* [DIRECTIONS]
Check every line of the records below for the string "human" and copy the ones that have it.
[Opening SUPPLIED RECORDS section]
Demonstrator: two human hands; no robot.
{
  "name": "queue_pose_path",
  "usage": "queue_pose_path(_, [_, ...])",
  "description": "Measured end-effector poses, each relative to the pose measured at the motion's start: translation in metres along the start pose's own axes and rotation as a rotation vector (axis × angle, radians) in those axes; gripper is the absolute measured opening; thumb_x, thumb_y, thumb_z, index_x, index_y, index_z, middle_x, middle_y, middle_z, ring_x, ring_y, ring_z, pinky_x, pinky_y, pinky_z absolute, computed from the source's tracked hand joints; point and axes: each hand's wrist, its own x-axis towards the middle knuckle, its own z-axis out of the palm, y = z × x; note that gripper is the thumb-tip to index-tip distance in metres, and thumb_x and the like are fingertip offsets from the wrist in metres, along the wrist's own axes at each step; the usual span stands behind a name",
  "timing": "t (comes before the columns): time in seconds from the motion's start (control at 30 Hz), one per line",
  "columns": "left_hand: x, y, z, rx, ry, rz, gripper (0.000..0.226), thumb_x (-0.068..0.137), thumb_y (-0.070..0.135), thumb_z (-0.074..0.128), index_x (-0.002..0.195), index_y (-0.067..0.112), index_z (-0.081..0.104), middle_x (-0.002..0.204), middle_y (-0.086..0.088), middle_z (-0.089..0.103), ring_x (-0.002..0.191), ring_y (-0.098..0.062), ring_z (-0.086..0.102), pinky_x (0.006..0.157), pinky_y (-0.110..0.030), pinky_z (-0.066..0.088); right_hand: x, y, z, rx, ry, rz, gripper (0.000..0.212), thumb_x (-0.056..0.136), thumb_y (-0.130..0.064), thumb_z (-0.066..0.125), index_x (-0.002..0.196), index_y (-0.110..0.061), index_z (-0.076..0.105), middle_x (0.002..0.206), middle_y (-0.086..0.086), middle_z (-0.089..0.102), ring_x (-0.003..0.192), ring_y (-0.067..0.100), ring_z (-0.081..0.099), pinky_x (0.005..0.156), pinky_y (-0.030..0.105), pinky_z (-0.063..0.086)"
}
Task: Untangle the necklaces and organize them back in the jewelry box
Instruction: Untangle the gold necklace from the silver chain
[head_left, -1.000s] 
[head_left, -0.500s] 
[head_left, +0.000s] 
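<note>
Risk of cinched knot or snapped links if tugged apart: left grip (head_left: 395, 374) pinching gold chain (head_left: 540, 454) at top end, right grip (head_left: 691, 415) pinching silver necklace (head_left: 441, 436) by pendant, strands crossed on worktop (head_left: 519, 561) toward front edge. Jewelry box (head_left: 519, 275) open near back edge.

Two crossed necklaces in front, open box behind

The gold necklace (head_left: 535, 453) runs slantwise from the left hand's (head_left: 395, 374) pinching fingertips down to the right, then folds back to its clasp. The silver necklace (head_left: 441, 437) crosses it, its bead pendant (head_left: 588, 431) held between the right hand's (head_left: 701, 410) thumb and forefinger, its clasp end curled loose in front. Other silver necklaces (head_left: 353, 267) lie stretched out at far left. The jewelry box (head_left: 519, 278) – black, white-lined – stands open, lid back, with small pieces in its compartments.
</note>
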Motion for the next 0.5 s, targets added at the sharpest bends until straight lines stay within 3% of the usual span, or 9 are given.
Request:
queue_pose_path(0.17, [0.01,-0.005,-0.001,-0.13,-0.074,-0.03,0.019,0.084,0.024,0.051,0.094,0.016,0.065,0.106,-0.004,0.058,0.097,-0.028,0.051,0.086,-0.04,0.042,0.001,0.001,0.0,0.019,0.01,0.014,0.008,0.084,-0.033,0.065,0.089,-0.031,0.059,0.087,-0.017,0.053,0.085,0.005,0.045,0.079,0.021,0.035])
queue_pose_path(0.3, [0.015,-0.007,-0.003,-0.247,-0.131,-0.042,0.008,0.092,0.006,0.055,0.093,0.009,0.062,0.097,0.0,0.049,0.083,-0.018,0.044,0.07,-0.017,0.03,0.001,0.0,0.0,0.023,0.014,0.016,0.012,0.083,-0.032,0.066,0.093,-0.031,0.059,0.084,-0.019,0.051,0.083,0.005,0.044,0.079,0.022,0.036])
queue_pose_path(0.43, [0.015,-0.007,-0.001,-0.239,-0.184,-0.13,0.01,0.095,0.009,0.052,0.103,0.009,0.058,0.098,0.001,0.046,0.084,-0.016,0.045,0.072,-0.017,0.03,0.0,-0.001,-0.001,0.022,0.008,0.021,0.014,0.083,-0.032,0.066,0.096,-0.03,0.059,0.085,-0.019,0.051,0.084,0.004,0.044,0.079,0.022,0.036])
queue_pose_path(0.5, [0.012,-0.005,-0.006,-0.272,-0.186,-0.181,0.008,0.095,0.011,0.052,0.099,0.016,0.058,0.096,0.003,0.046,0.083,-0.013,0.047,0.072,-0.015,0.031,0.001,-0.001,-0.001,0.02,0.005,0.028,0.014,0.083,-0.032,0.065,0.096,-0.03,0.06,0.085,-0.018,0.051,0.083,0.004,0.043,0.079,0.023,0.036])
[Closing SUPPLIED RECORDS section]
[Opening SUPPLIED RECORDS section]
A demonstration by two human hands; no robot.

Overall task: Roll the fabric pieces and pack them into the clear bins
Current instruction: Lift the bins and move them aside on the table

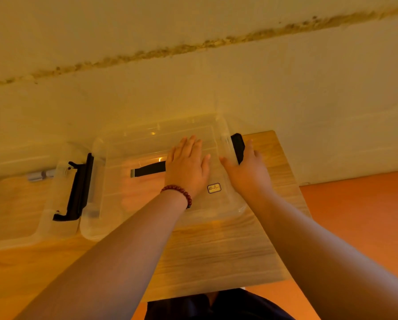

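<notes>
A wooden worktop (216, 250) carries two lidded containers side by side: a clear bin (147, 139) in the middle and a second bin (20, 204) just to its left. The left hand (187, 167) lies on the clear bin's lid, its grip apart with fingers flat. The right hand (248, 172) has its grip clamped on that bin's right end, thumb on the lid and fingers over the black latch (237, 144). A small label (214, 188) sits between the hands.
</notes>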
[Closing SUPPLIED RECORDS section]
* [YOUR SOLUTION]
Demonstrator: two human hands; no robot.
A demonstration by two human hands; no robot.

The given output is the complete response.